***** DATA SUPPLIED

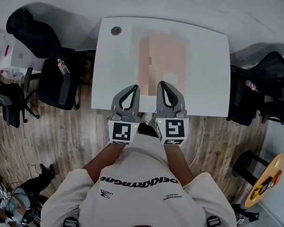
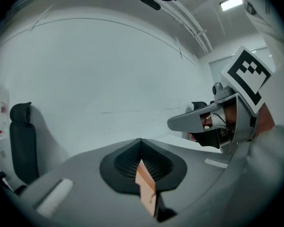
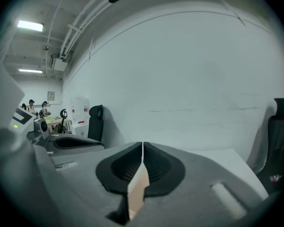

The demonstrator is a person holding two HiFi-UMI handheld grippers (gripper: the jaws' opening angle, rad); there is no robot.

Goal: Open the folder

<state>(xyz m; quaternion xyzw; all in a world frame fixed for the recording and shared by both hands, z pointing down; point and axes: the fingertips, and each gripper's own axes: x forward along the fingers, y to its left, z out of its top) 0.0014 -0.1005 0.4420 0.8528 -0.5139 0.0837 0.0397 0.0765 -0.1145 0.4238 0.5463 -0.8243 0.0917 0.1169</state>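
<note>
A tan folder (image 1: 162, 63) lies closed and flat in the middle of the white table (image 1: 109, 79). Both grippers hover side by side over the table's near edge and point at the folder's near end. My left gripper (image 1: 136, 86) is shut and holds nothing; its tips sit just left of the folder's near corner. My right gripper (image 1: 161, 82) is shut and empty too, with its tips over the folder's near edge. In the left gripper view the jaws (image 2: 141, 143) meet, and a sliver of folder (image 2: 146, 186) shows below them. The right gripper view shows the same: tips (image 3: 142, 145) together, folder (image 3: 137, 190) beneath.
Black office chairs stand to the left (image 1: 42, 56) and right (image 1: 270, 89) of the table. A round cable grommet (image 1: 116, 30) sits in the table's far left corner. A yellow round stand (image 1: 265, 181) is at the lower right on the wood floor.
</note>
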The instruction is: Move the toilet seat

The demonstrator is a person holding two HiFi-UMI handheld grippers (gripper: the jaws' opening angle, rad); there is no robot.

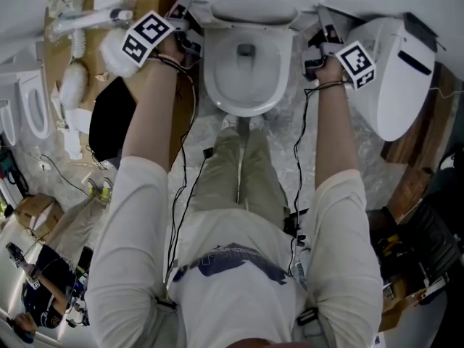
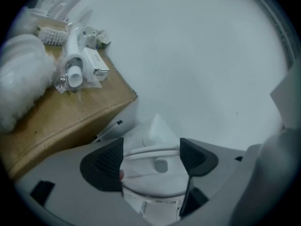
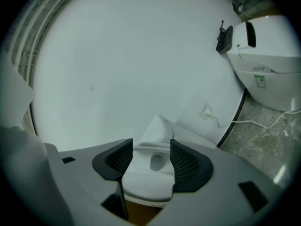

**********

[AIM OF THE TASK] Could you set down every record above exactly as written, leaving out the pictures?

[YOUR SOLUTION]
The demonstrator is a person holding two HiFi-UMI handheld grippers (gripper: the jaws' opening angle, rad); there is no robot.

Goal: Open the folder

<state>(xyz m; quaternion xyzw; all in a world frame fixed for the recording and shared by both hands, z pointing down; point and axes: the fingertips, and each gripper's own axes: x forward along the fingers, y to its left, z out of its top) 0.0014 -0.1005 0.4420 0.8528 -0.5139 0.0837 0.0397 0.0765 -0.1145 0.4238 0.5463 -0.8243 0.0917 0.1169</state>
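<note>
A tan folder (image 1: 162, 63) lies closed and flat in the middle of the white table (image 1: 109, 79). Both grippers hover side by side over the table's near edge and point at the folder's near end. My left gripper (image 1: 136, 86) is shut and holds nothing; its tips sit just left of the folder's near corner. My right gripper (image 1: 161, 82) is shut and empty too, with its tips over the folder's near edge. In the left gripper view the jaws (image 2: 141, 143) meet, and a sliver of folder (image 2: 146, 186) shows below them. The right gripper view shows the same: tips (image 3: 142, 145) together, folder (image 3: 137, 190) beneath.
Black office chairs stand to the left (image 1: 42, 56) and right (image 1: 270, 89) of the table. A round cable grommet (image 1: 116, 30) sits in the table's far left corner. A yellow round stand (image 1: 265, 181) is at the lower right on the wood floor.
</note>
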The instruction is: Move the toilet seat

The demonstrator is a person holding two HiFi-UMI handheld grippers (gripper: the jaws' opening angle, rad); there is no robot.

The answer requires no further additions.